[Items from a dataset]
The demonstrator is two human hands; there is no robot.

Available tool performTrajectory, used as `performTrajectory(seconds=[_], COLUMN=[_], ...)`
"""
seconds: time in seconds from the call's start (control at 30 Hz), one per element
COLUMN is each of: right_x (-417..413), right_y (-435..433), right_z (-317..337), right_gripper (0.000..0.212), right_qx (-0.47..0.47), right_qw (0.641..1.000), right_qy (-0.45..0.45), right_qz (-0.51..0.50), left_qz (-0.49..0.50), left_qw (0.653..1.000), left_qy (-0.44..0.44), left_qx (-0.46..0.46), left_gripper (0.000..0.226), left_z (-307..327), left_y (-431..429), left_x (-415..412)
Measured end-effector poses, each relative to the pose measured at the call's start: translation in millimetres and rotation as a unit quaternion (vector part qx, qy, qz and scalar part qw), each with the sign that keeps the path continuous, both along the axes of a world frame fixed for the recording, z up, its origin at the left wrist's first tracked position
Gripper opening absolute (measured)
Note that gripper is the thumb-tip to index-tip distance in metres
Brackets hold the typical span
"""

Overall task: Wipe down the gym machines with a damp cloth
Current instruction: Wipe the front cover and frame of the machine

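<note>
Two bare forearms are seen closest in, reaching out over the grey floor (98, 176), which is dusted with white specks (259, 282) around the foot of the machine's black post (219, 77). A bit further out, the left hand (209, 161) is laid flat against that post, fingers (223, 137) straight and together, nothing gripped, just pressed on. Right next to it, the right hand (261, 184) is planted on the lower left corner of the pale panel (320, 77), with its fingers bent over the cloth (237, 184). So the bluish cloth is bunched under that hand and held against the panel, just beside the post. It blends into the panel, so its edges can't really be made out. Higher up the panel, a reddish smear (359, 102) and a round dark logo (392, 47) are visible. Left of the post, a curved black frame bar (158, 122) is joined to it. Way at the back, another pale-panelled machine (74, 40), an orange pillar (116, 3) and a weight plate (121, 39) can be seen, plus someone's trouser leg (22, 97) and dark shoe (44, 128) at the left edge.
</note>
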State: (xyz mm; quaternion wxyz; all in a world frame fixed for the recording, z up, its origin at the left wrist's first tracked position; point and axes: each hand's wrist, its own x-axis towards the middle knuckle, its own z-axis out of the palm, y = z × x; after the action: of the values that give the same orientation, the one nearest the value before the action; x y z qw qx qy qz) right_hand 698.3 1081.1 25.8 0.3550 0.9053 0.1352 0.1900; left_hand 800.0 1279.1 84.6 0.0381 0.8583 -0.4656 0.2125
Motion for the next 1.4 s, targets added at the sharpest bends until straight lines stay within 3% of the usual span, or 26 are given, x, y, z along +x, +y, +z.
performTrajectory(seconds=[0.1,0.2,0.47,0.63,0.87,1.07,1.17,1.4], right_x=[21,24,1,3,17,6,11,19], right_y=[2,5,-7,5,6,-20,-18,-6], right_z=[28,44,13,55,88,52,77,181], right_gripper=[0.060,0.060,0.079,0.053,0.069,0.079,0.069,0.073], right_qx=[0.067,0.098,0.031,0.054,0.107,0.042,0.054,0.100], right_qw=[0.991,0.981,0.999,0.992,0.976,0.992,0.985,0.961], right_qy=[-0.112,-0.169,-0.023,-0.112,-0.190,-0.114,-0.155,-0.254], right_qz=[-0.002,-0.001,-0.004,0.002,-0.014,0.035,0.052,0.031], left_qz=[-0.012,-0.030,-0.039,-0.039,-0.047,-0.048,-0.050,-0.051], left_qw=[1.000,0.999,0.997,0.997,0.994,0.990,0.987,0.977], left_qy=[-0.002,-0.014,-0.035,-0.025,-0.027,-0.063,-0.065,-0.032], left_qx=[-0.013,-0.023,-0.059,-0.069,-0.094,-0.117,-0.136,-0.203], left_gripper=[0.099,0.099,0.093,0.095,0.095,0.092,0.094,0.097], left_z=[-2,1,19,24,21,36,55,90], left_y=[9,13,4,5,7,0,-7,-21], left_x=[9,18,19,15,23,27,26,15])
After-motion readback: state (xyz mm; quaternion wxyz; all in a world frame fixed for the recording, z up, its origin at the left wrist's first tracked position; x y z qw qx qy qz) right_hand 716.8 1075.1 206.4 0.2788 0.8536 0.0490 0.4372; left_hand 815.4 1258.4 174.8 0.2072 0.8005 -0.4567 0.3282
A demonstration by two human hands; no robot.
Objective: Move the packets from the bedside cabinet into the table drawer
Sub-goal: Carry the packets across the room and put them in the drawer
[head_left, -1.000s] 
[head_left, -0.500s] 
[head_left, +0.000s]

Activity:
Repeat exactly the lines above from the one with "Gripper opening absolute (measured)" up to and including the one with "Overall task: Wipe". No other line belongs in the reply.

Answer for the task:
Gripper opening absolute (measured)
Note that gripper is the thumb-tip to index-tip distance in metres
Brackets hold the typical span
"""

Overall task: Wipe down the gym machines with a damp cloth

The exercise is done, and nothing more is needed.